Sociologists tell us that the makeup of the family is changing. My friend Dingwall believes the sociologists are right. He’s seen the changes in his own neighbourhood. There are several different family forms within walking distance of Dingwall’s home.
Down the street is a married couple with three cars, two cats, a dog, and a teenage boy. Neighbourhood gossip has it that the couple is expecting. When the boy turns sixteen, there’ll be another car.
The couple next door, a man and his Ford, had a new car last month. The man was elated. He ran around the neighbourhood shouting, “It’s a Jeep!” and passed out cigars.
Like most neighbourhoods, Dingwall’s has its share of single-car families. It also has families that are quite large. Several have eight or more vehicles, if you count the cars, motorcycles, quads, bicycles, and scooters. Several others have eight or more pets, if you count the dogs, cats, rabbits, fish and the odd child. With large families, the reassuring sounds of domesticity are ever present, especially the pitter-patter of canine paws and the happy squeals of cars at play.
Unfortunately, Dingwall’s neighbourhood has high levels of marriage breakdown. Disputes over who gets sole custody of the SUV or the sedan are common. So are quarrels arising from shared custody of the poodle or the white mice. Although these conflicts are private, the impact is often public, and the entire neighbourhood gets in on them.

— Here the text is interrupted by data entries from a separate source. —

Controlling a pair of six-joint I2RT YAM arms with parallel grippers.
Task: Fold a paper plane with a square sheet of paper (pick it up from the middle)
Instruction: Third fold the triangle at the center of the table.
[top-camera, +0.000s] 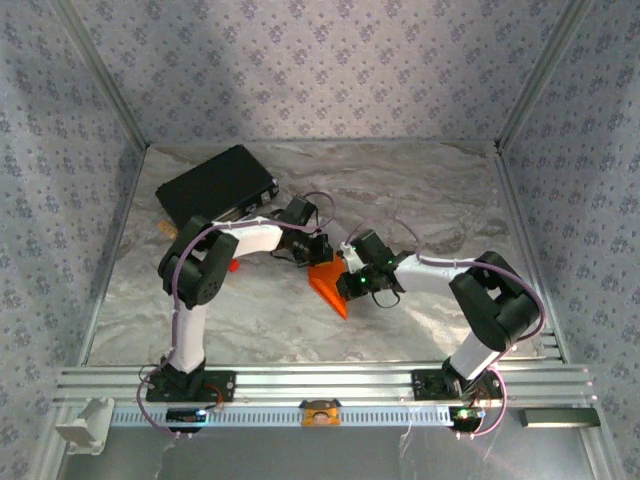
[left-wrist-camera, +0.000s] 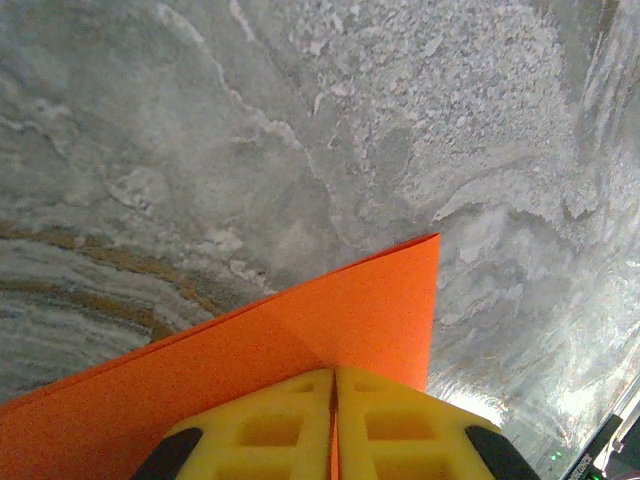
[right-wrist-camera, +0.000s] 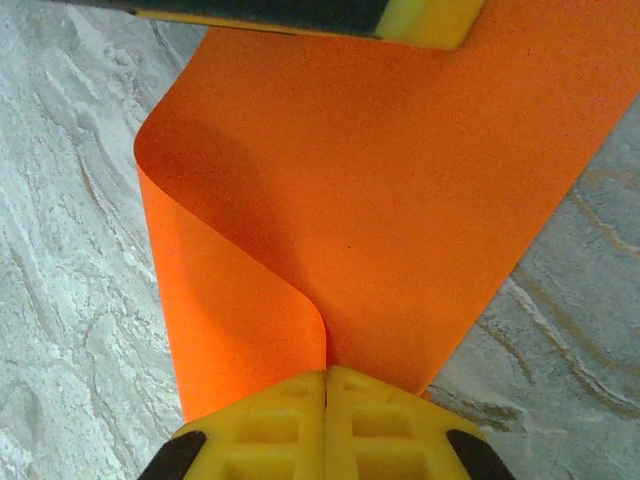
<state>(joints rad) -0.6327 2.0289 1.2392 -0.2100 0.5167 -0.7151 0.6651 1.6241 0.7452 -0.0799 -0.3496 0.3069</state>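
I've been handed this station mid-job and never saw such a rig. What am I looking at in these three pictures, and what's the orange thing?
Two robot arms are bolted at the near edge of a marbled grey table. The wide picture looks down from above and behind them; the left arm is on the left. The other two come from cameras on the wrists, each looking past its own yellow fingers. The orange thing is the square sheet of paper, partly folded and curling. The left gripper and the right gripper are both shut on it from opposite sides. Further back lie a black case and a small red block.
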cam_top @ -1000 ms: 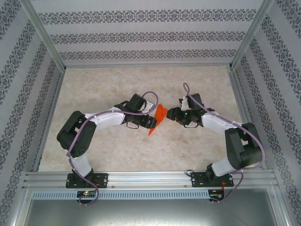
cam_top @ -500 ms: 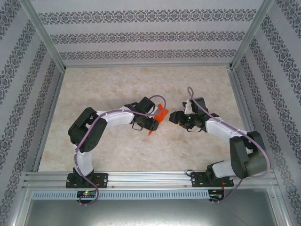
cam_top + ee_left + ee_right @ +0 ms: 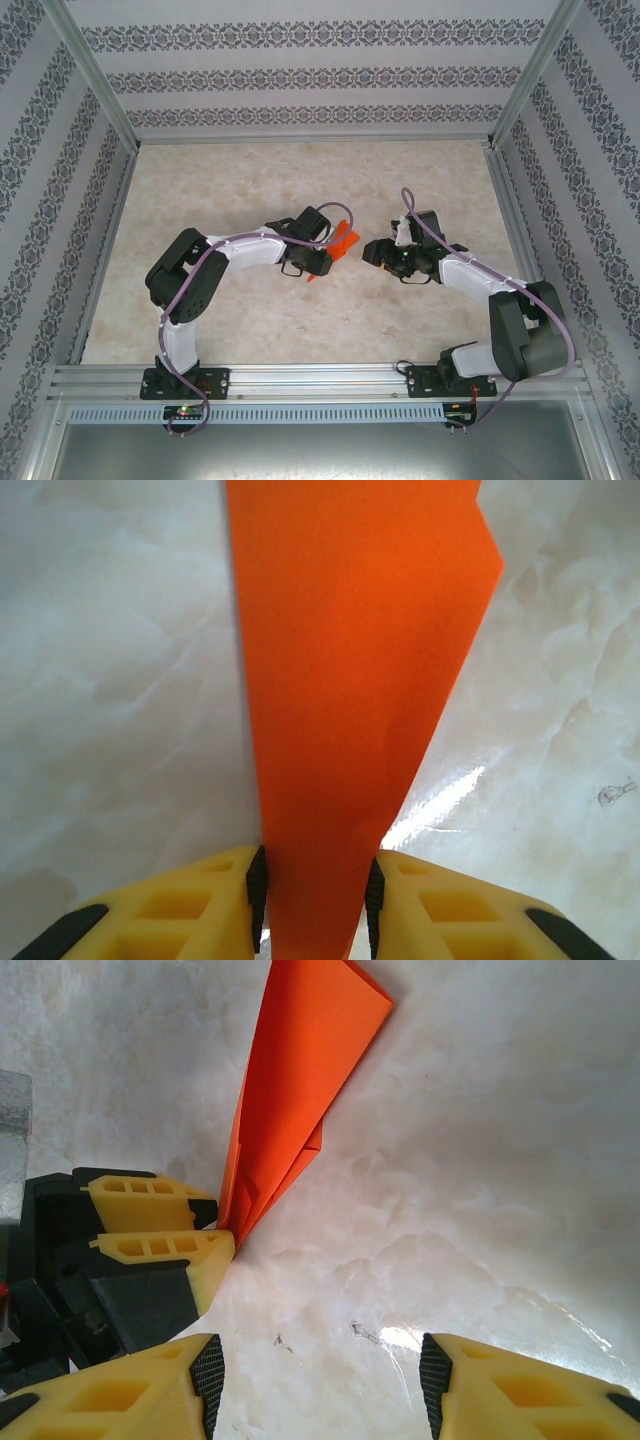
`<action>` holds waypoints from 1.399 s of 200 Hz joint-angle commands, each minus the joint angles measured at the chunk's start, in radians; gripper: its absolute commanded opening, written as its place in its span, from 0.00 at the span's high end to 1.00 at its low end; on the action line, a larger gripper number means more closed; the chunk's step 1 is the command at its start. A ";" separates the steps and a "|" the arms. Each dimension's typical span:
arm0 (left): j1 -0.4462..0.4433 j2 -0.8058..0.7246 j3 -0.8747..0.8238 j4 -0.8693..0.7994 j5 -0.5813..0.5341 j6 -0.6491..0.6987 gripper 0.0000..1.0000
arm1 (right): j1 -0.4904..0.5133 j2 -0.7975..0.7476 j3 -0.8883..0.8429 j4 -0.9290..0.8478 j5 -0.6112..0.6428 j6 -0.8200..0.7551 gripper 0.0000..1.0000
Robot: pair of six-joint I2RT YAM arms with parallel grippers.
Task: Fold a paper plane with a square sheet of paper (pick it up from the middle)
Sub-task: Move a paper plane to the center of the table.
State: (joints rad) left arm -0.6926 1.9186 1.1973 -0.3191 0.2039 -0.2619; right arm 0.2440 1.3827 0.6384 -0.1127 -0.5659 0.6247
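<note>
One arm's got it: left gripper [image 3: 215, 1225] pinches the paper plane [image 3: 300, 1070], lengthwise toward the table [image 3: 250, 330]'s far edge; right gripper [image 3: 320, 1380] gapes empty just beside.

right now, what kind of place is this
Probably a robot test cell: an aluminium frame holds patterned wall panels around a marble-look table, with the left arm and right arm bolted to a rail.

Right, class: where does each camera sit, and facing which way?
Top external: high at the near edge, facing down at the table; left gripper and right gripper show.
Left wrist: looks along the left gripper, shut on the folded orange paper.
Right wrist: faces the table past the open right gripper.
Shared: both wrist views show that paper.
</note>
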 commanded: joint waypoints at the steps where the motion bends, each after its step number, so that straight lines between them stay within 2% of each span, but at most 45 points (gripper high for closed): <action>1: -0.005 -0.029 0.021 -0.049 -0.022 0.001 0.64 | -0.006 -0.010 -0.013 0.024 -0.012 -0.003 0.44; 92: 0.011 -0.046 0.033 -0.066 -0.023 0.011 0.60 | -0.004 -0.001 -0.006 0.034 -0.013 0.004 0.43; 140: 0.027 -0.054 0.041 -0.043 0.028 0.001 0.57 | 0.001 -0.002 -0.005 0.035 -0.012 0.008 0.43; 219: 0.034 -0.009 0.092 -0.110 -0.030 0.046 0.60 | 0.002 -0.001 0.003 0.029 -0.009 0.004 0.42; 252: 0.034 -0.039 0.079 -0.060 0.063 0.044 0.56 | 0.003 0.008 0.006 0.034 -0.008 0.008 0.41; 280: 0.030 -0.012 0.108 -0.076 0.046 0.043 0.53 | 0.006 0.009 0.004 0.034 -0.004 0.009 0.41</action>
State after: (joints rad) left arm -0.6655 1.9030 1.2701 -0.3752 0.2405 -0.2356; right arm 0.2447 1.3830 0.6380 -0.0990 -0.5659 0.6289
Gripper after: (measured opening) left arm 0.458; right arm 0.592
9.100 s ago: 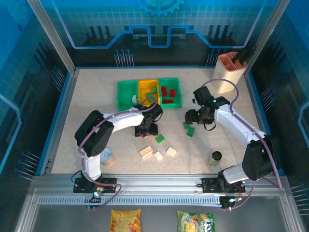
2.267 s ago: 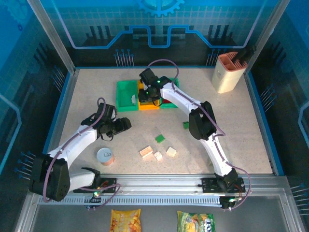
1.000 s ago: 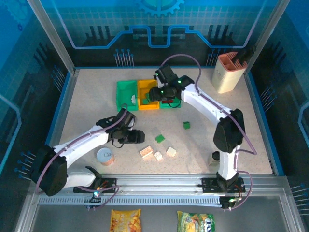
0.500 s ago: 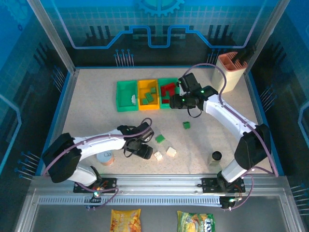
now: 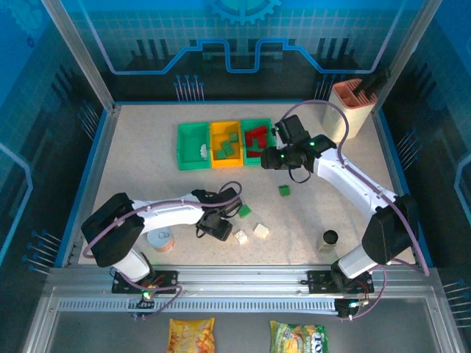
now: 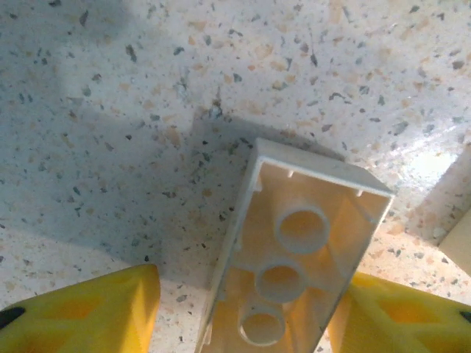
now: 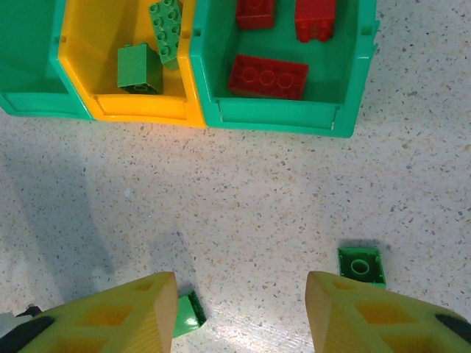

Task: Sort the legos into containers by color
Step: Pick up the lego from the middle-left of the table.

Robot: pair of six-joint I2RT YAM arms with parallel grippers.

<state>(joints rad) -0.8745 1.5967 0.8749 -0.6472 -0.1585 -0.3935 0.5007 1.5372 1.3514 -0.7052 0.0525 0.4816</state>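
Note:
A cream lego (image 6: 294, 265) lies upside down on the table, its tubes showing. My left gripper (image 6: 246, 294) is open and straddles it: the right finger (image 6: 397, 316) is at the brick's side and the left finger (image 6: 88, 309) stands a gap away. From above, the left gripper (image 5: 213, 224) sits beside two more cream legos (image 5: 241, 237). My right gripper (image 7: 243, 316) is open and empty over bare table in front of the containers (image 7: 272, 118). Red legos (image 7: 267, 76) lie in the right green bin, green legos (image 7: 140, 68) in the yellow bin (image 7: 140, 110). Two green legos (image 7: 361, 266) lie loose.
A tin can (image 5: 160, 239) stands near the left arm's elbow. A small black cup (image 5: 329, 237) stands at the near right and a tall beige-and-salmon holder (image 5: 346, 103) at the far right corner. The other loose green lego (image 5: 244, 211) lies just beyond the left gripper.
My left arm has swung right and down over the cream legos, and its jaws have narrowed around one. My right gripper has moved from over the yellow bin to the right bin's front.

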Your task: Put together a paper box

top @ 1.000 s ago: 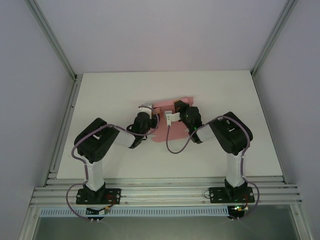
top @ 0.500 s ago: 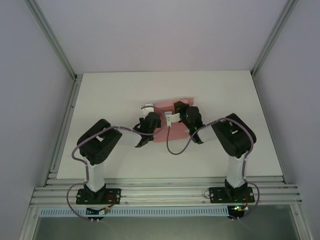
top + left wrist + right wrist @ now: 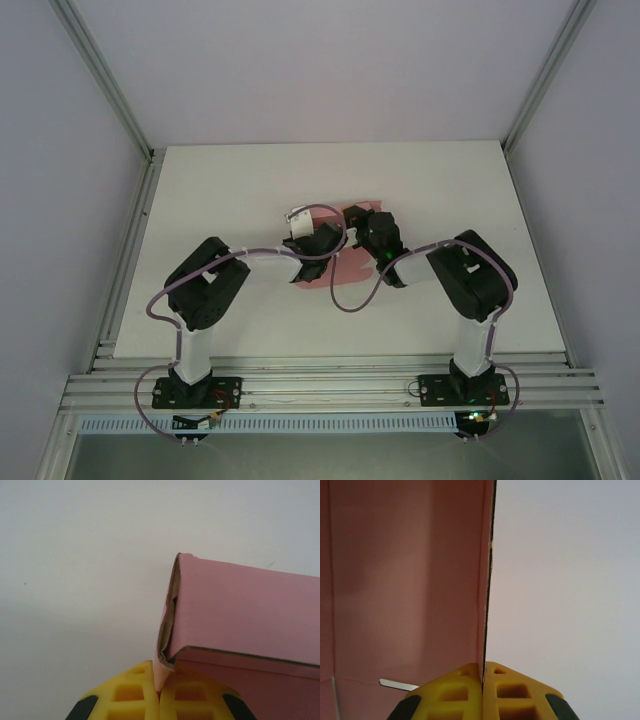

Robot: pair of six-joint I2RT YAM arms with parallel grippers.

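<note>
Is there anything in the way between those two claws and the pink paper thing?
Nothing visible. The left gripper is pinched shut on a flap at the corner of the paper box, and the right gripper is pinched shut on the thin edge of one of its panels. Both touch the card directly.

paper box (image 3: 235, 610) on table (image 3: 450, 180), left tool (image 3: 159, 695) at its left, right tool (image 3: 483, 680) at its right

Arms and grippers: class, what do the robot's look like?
The left arm and right arm have black joint housings, white links and looping purple-grey cables. The left gripper and right gripper have yellow fingers with square recesses and black side patches.
</note>
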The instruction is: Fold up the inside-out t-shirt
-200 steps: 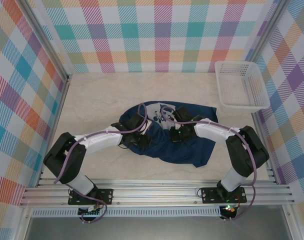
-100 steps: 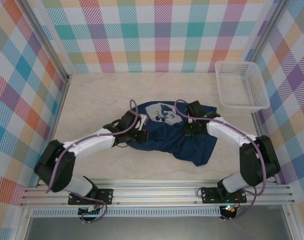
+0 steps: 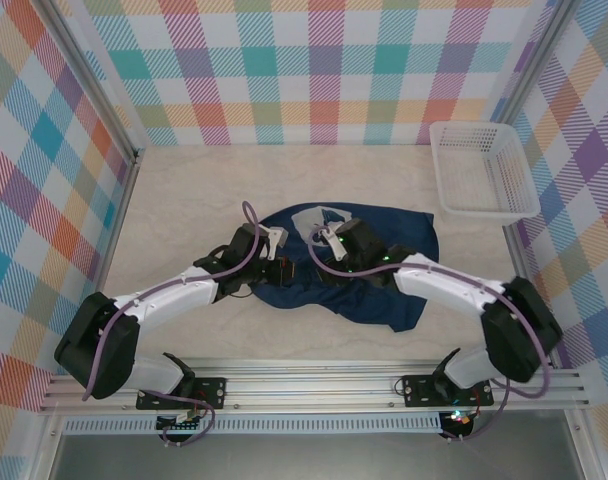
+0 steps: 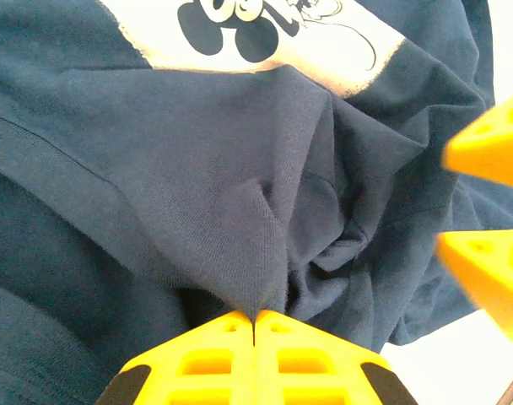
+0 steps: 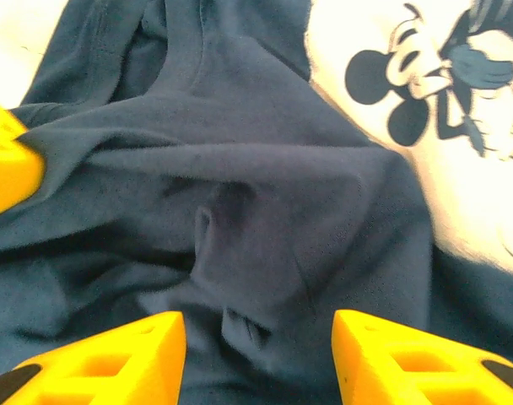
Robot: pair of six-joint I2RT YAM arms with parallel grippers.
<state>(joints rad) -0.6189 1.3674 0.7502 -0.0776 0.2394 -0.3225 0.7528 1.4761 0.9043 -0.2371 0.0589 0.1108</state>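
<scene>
The left gripper (image 4: 254,321) is pinched shut on a ridge of the inside-out t-shirt (image 4: 197,169), which bunches just ahead of its fingertips. The right gripper (image 5: 258,342) stands partly open, holding nothing, cloth lying between its fingers. Pulling from that single pinch would likely drag the shirt into a heap.

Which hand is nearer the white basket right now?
Right. The right hand is open over the middle of the shirt, on the side toward the basket. The left hand pinches cloth just beyond it, farther from the basket.
</scene>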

The empty nest syndrome is common as well. It’s difficult for the elderly when they can no longer drive and their cars leave home. It’s especially difficult when there’s no forwarding address.
As soon as they’re of age, young people start going out with cars; and when they’re financially able, most commit to a vehicle they’ve fallen in love with. Infidelity, unfortunately, is rampant as nearly all drivers have roving eyes and few stay with their first car till the end.
In some neighbourhoods, the most prominent architectural feature is the multiple car garage. They’re the first thing you see when you approach a house. Garages, where cars rest, can outnumber bedrooms, where people sleep. Pet quarters can outnumber them, too. More importantly, car and pet amenities often outrank human comforts and services. Unlike their owners, who have to wait in line when something is wrong with them, cars and pets receive immediate care.
Some married couples are carless, others petless. Although they bravely strive to be independent, the neighbourhood rallies to their support. Motorists insist on giving the carless rides, even when they try to save face by pretending to walk for exercise. Companion animal owners pressure the petless to pet sit, even when they try to hide their desire for close contact with other species.
At times, Dingwall feels out of place in his neighbourhood. Although his wife and he had a large family, it consisted entirely of children. Except for brief encounters with a budgie and a couple of hamsters, the only animals in his house were the human kind. What’s more, neither his wife nor he drives.
They try to divert attention from being both petless and carless, but with mixed results. Since some pets live indoors, not having them is relatively easy to hide. But how do you hide not having a car? Cars spend a lot of time outdoors. Not having a car is as difficult to hide as having one. If Dingwall built a garage, he might fool strangers, but not neighbours.
He seldom feels lonely in his neighbourhood. The vehicles and dogs see to that. Roaring and howling at any hour, they tirelessly reassure him that there’s plenty of company nearby. When they can get away on their own, neighbourhood dogs and cats patrol his yard, leaving reminders of their vigilance. Thanks to vehicles and pets, he doesn’t need a security system.
Because of a low birth rate, demographers fear that our population could stagnate or decline. Dingwall doesn’t. He’s confident immigration will make up any shortfall. He has seen how eagerly our diverse families assimilate new immigrants: on the one hand, Austins, Fiats, Ladas, Toyotas, Volvos, and Volkswagens, to name a few; on the other hand, iguanas, boa constrictors, cockatoos, bush babies, armadillos, and potbelly pigs, to name a few more.
Why, Dingwall thinks we may even be in for a population explosion.